Feeding Our Future: Trial restrictions tighten after alleged witness tampering attempt
Sharmake Jama, who pleaded guilty in January, testified about participating in meal fraud at his family's Rochester restaurant.
He also told jurors of an attempt by another defendant, who is awaiting trial in April, to talk to him in a courthouse bathroom on Tuesday.
The judge issued an order that any defendant in related cases cannot be in the courtroom or even on the same floor.
MINNEAPOLIS (FOX 9) - Sharmake Jama testified that the claims that he fed nearly 3,000 children per day in 2020 and 2021 were fabricated.
He also said invoices showing he purchased food, at times hundreds of thousands of dollars at a time, were not true. In fact, he'd not seen them before he was arrested.
The invoice claiming he purchased $56,000 dollars worth of milk? He didn't. There's no way he could even store that much, he testified.
Big picture view
On Tuesday, as Jama sat outside the federal courtroom in Minneapolis, awaiting his turn on the stand, he says he was approached by another man that he recognized, but did not know.

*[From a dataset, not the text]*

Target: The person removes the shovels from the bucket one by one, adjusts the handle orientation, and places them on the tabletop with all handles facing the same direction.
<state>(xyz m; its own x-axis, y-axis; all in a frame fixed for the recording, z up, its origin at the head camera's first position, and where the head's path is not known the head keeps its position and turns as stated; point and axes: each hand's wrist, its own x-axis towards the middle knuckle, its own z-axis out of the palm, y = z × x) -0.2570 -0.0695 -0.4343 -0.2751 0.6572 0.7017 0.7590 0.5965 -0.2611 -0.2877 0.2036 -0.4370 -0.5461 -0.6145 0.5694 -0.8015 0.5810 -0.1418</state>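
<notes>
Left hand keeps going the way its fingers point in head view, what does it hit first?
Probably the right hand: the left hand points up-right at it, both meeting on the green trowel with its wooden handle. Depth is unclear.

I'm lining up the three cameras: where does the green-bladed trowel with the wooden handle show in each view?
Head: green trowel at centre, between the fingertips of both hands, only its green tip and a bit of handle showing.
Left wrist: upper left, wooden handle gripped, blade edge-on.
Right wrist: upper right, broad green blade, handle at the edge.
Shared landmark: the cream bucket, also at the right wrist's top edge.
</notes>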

Prosecutors said that man is another defendant who will be tried in April and is a relative of Salim Said.
Salim Said and Aimee Bock are on trial together for their roles in the $250 million dollar Feeding Our Future fraud scheme. Said ran a number of meal sites and also recruited others to open more meal sites. Bock, who ran Feeding Our Future, is accused of being the ringleader.
"He just said, 'Can we talk?'" testified Jama about the man who approached him. "'Talk to you where?' 'Talk to you in the bathroom.'"
Jama didn't, but told his lawyer, who then informed the judge.
What's next
On Wednesday morning, the judge issued an order that any defendant in a Feeding Our Future case can only attend this trial with a 24-hour notice, which is necessary to set up an overflow viewing area on a different floor. And those defendants are no longer allowed on the floor where the current trial is taking place at any time.
This comes after an attempt to bribe a juror in a Feeding Our Future trial of seven defendants in 2024. That juror promptly reported it to the court.
READ MORE: Feeding our Future: Juror bribery attempt leads to guilty plea
Dig deeper
Also on Wednesday, two witnesses from Willmar, who testified about a downtown meal site that Salim Said was a part of. One of them, who works at an insurance agency next door, said she never saw lines of kids or increased traffic.
"It would have been noticeable," she testified.
The site claimed to be feeding up to 3,000 kids every day, both breakfast and lunch.
"I just didn't see that kind of activity."